- [Goal of the exercise]: Although the listing contains pictures, reproduce only its text, exactly as written.
==== Provided data ====
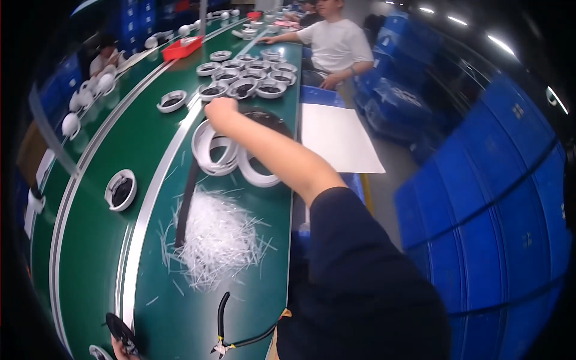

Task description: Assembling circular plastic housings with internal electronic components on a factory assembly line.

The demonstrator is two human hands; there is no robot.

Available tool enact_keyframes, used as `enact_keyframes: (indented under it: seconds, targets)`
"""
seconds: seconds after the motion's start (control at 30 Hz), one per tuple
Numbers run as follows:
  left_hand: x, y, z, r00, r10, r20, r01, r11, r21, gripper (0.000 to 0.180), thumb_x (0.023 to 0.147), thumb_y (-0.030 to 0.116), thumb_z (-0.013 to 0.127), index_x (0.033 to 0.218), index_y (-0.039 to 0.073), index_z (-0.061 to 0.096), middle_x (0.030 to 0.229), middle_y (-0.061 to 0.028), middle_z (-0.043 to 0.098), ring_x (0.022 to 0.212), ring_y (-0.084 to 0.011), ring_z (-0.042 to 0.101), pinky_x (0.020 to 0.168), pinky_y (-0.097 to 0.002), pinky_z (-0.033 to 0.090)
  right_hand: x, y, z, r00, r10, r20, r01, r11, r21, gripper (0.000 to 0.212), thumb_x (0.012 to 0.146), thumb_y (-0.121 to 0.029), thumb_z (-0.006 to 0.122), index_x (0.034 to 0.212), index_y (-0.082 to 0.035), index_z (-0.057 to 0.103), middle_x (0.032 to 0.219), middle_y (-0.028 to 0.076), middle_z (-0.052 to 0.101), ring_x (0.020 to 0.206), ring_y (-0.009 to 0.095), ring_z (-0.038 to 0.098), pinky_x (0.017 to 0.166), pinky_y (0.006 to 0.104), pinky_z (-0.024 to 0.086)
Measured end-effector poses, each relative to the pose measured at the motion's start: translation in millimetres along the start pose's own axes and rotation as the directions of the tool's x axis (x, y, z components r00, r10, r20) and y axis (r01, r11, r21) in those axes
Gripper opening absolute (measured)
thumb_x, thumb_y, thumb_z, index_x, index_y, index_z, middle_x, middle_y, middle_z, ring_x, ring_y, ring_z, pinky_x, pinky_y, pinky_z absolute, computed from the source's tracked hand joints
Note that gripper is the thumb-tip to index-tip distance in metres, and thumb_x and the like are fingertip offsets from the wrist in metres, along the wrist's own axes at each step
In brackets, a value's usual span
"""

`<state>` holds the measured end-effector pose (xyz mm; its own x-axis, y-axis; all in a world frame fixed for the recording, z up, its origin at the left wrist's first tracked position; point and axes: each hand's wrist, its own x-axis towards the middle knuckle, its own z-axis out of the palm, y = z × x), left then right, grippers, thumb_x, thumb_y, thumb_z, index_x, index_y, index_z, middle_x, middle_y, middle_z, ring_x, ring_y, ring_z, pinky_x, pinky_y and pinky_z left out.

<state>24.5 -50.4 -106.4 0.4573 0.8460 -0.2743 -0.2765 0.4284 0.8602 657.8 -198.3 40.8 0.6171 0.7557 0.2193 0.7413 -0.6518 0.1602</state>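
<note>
Hanging half-curled at upper centre beside white rings (217, 169), the right hand (221, 108) hides any grip from me; lower left, the left hand (119, 350) clasps a black disc (122, 331).

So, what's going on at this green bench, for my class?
The person's left hand holds a black round part low at the left. The right hand is stretched out beside the white rings with dark centres; whether its fingers grip one is unclear. Nearer lie a heap of thin white strips and open pliers. A co-worker in white sits further along.
</note>
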Motion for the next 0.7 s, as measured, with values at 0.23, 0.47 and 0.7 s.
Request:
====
- [Exercise response]:
Task description: Assembling circular plastic housings with internal electronic components on a factory assembly line.

The demonstrator is two human hands; there is no robot.

Available tool enact_keyframes, used as `enact_keyframes: (indented under it: seconds, targets)`
"""
seconds: seconds after the motion's start (control at 30 Hz), one per tuple
Numbers run as follows:
  left_hand: x, y, z, r00, r10, r20, r01, r11, r21, gripper (0.000 to 0.180), thumb_x (0.023 to 0.147), thumb_y (-0.030 to 0.116), thumb_z (-0.013 to 0.127), index_x (0.033 to 0.218), index_y (-0.039 to 0.073), index_z (-0.061 to 0.096), middle_x (0.030 to 0.229), middle_y (-0.061 to 0.028), middle_z (-0.043 to 0.098), ring_x (0.022 to 0.212), ring_y (-0.084 to 0.011), ring_z (-0.042 to 0.101), pinky_x (0.020 to 0.168), pinky_y (-0.097 to 0.002), pinky_z (-0.033 to 0.090)
  right_hand: x, y, z, r00, r10, r20, r01, r11, r21, gripper (0.000 to 0.212), thumb_x (0.012 to 0.146), thumb_y (-0.121 to 0.029), thumb_z (-0.006 to 0.122), index_x (0.034 to 0.212), index_y (-0.082 to 0.035), index_z (-0.057 to 0.103), middle_x (0.032 to 0.219), middle_y (-0.028 to 0.076), middle_z (-0.052 to 0.101), ring_x (0.020 to 0.206), ring_y (-0.009 to 0.095), ring_z (-0.038 to 0.098), pinky_x (0.017 to 0.166), pinky_y (0.006 to 0.104), pinky_z (-0.024 to 0.086)
Measured end-effector poses, each relative to the pose measured at the motion's start: translation in millimetres along the start pose's own axes and rotation as the directions of the tool's x axis (x, y, z components r00, r10, r20) and y axis (r01, r11, r21) in those axes
Gripper opening absolute (measured)
thumb_x, thumb_y, thumb_z, index_x, index_y, index_z, middle_x, middle_y, middle_z, ring_x, ring_y, ring_z, pinky_x, pinky_y, pinky_z absolute, computed from the source's tracked hand joints
Note that gripper is the thumb-tip to index-tip distance in metres, and thumb_x and the like are fingertip offsets from the wrist in metres, along the wrist's own axes at each step
In brackets, a value's usual span
"""

`<state>` holds the measured end-effector pose (xyz mm; its own x-axis, y-axis; all in a world frame fixed for the recording, z up, its origin at the left wrist's first tracked position; point and axes: each hand's wrist, its own x-axis towards the middle knuckle, its own z-axis out of the palm, y = z × x), left then right, grippers, thumb_x, thumb_y, thumb_z, index_x, index_y, index_z, middle_x, middle_y, middle_z, ring_x, ring_y, ring_z, pinky_x, pinky_y and pinky_z left out.

<state>24.5 -50.4 -106.4 0.4573 0.8460 -0.2743 -0.2765 0.4284 0.8602 657.8 -198.3 40.8 0.6171 0.7557 0.2193 0.7413 -0.6518 0.1602</state>
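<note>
Hanging half-curled at upper centre beside white rings (217, 169), the right hand (221, 108) hides any grip from me; lower left, the left hand (119, 350) clasps a black disc (122, 331).

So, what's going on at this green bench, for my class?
The person's left hand holds a black round part low at the left. The right hand is stretched out beside the white rings with dark centres; whether its fingers grip one is unclear. Nearer lie a heap of thin white strips and open pliers. A co-worker in white sits further along.
</note>
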Motion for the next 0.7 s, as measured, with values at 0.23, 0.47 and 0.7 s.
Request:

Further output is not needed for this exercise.